Recurrent Neural Network(RNN)

regular

RNN Diagram

Internal Architecture of RNN

drawing

Internal RNN Architecture

Forward Propagation

  In forward propagation, the input data is fed into the RNN in a forward direction to calculate the output at each timestep, for simplicity assume that each timestep is basically a word in a sentence so first timestep would indicate the input of the first word to the network, the input data passed through the input and hidden layer to the output layer where the output is predicted. For that predicted output the loss is calculated with the help of a loss function. Here we assume a few things, first we assume that the activation function in the hidden layer is the tanh(tangent hyperbolic) function and the output activation function is the softmax function. The softmax function gives us the normalized probabilities from the output. The equations for softmax and tanh functions are given below:

  • Softmax function $$ \textrm{softmax}({z_i}) = \frac{e^{z_i}}{\sum_{k=1}^{K}e^{z_k}} $$
  • Tanh function $$ \tanh({x}) = \frac{2}{1+e^{-2x}} - 1 $$

The equations for the forward propagation at any time step t are: $$ {h_t} = \tanh(U{x_t} + W{h_{t-1}}) $$ $$ {y_t} = \textrm{softmax}(V{h_t}) $$ $$ {L_t} = -{y_t}\log\hat{{y_t}} $$ The argument of the softmax function can also be written as $$ {z_t} = {V{h_t}} $$ Then the equation becomes $$ {y_t} = \textrm{softmax}(z_t) $$

The total loss for any given input sequence \(\textrm{x}\) is the summation of all the losses over every time step given by \(\sum_{t=0}^{T}{L_t}\).

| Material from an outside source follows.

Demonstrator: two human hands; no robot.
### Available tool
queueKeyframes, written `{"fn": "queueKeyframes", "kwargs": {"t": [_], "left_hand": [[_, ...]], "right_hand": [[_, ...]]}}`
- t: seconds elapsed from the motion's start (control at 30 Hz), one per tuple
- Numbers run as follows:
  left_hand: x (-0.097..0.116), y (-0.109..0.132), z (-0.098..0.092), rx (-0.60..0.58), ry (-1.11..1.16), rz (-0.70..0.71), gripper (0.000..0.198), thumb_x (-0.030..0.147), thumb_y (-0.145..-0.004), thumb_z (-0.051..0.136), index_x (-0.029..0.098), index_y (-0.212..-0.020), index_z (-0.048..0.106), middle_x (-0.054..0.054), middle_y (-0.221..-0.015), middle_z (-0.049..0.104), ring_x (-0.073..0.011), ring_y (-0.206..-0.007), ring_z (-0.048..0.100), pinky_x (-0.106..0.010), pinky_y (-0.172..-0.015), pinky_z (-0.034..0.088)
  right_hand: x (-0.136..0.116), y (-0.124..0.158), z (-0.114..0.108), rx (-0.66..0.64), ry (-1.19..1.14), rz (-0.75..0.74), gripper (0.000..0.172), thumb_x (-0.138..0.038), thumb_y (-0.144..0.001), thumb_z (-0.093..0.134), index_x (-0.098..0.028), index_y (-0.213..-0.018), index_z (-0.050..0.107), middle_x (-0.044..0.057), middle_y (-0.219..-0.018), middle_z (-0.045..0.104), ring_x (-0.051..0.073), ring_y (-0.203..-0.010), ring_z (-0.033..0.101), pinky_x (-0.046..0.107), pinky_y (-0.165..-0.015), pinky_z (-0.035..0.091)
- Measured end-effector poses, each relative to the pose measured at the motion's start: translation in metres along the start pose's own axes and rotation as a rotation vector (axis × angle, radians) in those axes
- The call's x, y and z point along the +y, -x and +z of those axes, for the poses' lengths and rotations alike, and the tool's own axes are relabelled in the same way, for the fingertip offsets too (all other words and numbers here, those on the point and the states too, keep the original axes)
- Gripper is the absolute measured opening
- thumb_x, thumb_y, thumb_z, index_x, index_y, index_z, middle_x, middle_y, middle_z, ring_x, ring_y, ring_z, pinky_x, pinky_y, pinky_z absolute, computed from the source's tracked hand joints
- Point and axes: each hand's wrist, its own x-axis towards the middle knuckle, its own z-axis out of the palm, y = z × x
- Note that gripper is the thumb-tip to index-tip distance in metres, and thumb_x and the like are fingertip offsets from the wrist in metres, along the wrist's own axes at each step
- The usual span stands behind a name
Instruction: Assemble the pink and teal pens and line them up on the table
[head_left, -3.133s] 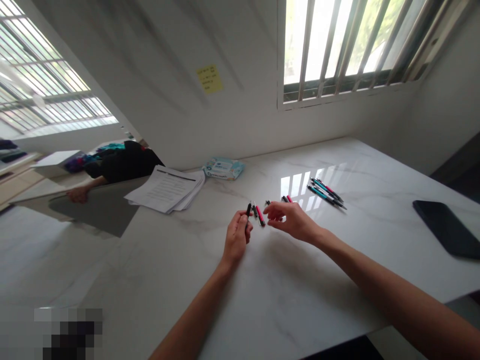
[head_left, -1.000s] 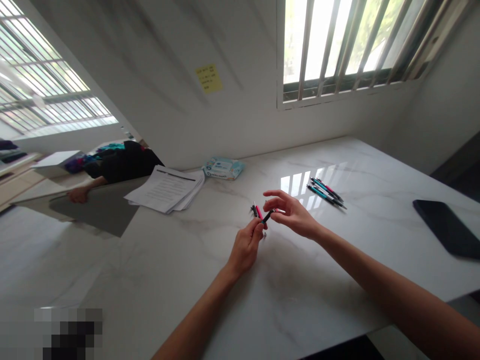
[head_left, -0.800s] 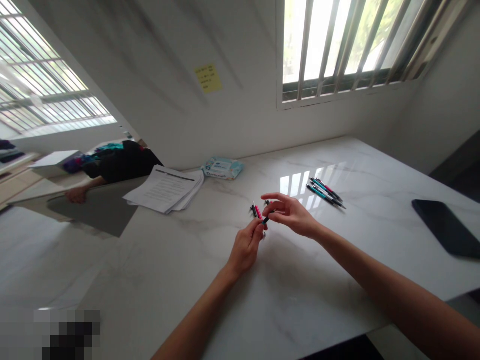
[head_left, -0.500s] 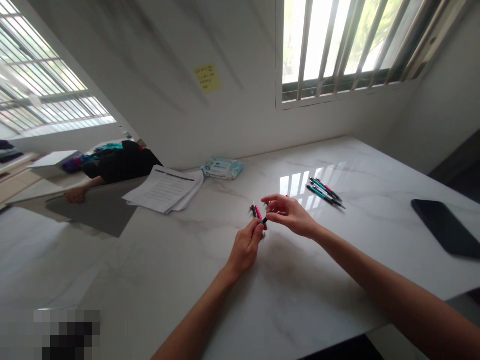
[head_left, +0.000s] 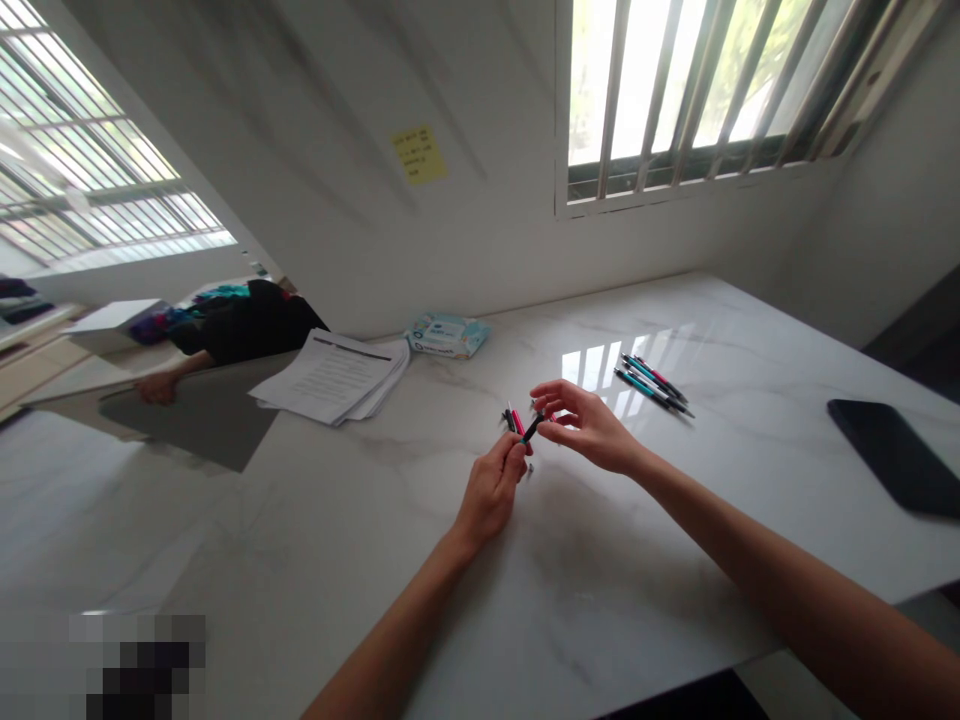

Backpropagation Through Time(BPTT)

Back-propagation involves propagating the error from the output layer to the input layer. Backpropagation helps reduce the error by adjusting the weights between the layers. In back-propagation we pass the calculated gradients backward through the network in reverse order in order to update the weights of each layer which in fact effects the output of the network. This propagation of the gradients is called backpropagation through time because in RNN we are calculating the gradients w.r.t the current timestep and then passing it to the previous timesteps, this can be evidently seen when deriving the update rules for the weights matrices.
In recurrent neural networks the trainable parameters are the weights U, V and W and hence they need to be updated. The updation of this weights can be done by the following set of equations: $$ {W} = {W} - \alpha{\frac{\partial L}{\partial W}} $$ $$ {V} = {U} - \alpha{\frac{\partial L}{\partial V}} $$ $$ {U} = {U} - \alpha{\frac{\partial L}{\partial U}} $$

Here \(\alpha \) is the learning rate.

Now, deriving the update rules for the weights can be in the following way:

Update Rules for V

$$ \begin{align} {\frac{\partial {L}}{\partial V}} & = {\frac{\partial {L_0}}{\partial V}} + {\frac{\partial {L_1}}{\partial V}} + … + {\frac{\partial {L_T}}{\partial V}} \\ & = \sum_{i=0}^{T}{\frac{\partial {L_i}}{\partial V}} \\ \tag{1.1}\label{eq:par_L_V} & = \sum_{i=0}^{T}\frac{\partial {L_i}}{\partial {y_i}}\frac{\partial {y_i}}{\partial {z_i}}\frac{\partial {z_i}}{\partial {V}} \end{align} $$

Solving for the first term of \eqref{eq:par_L_V}

$$ \begin{align} \frac{\partial {L_i}}{\partial {y_i}} & = \frac{\partial }{\partial {y_i}}{(-{y_i}\log \hat{y_i})} \\ & = -{y_i}\frac{\partial }{\partial {y_i}}{\log \hat{y_i}}\\ & = -{y_i}\frac{1}{\hat{y_i}} \\ \tag{1.2}\label{eq:W} & = -\frac{y_i}{\hat{y_i}} \end{align} $$

For solving the second term of \eqref{eq:par_L_V}, we have to break down the partial derivative into two cases: \(\textrm{i} = \textrm{k}\) and \(\textrm{i} \neq \textrm{k}\).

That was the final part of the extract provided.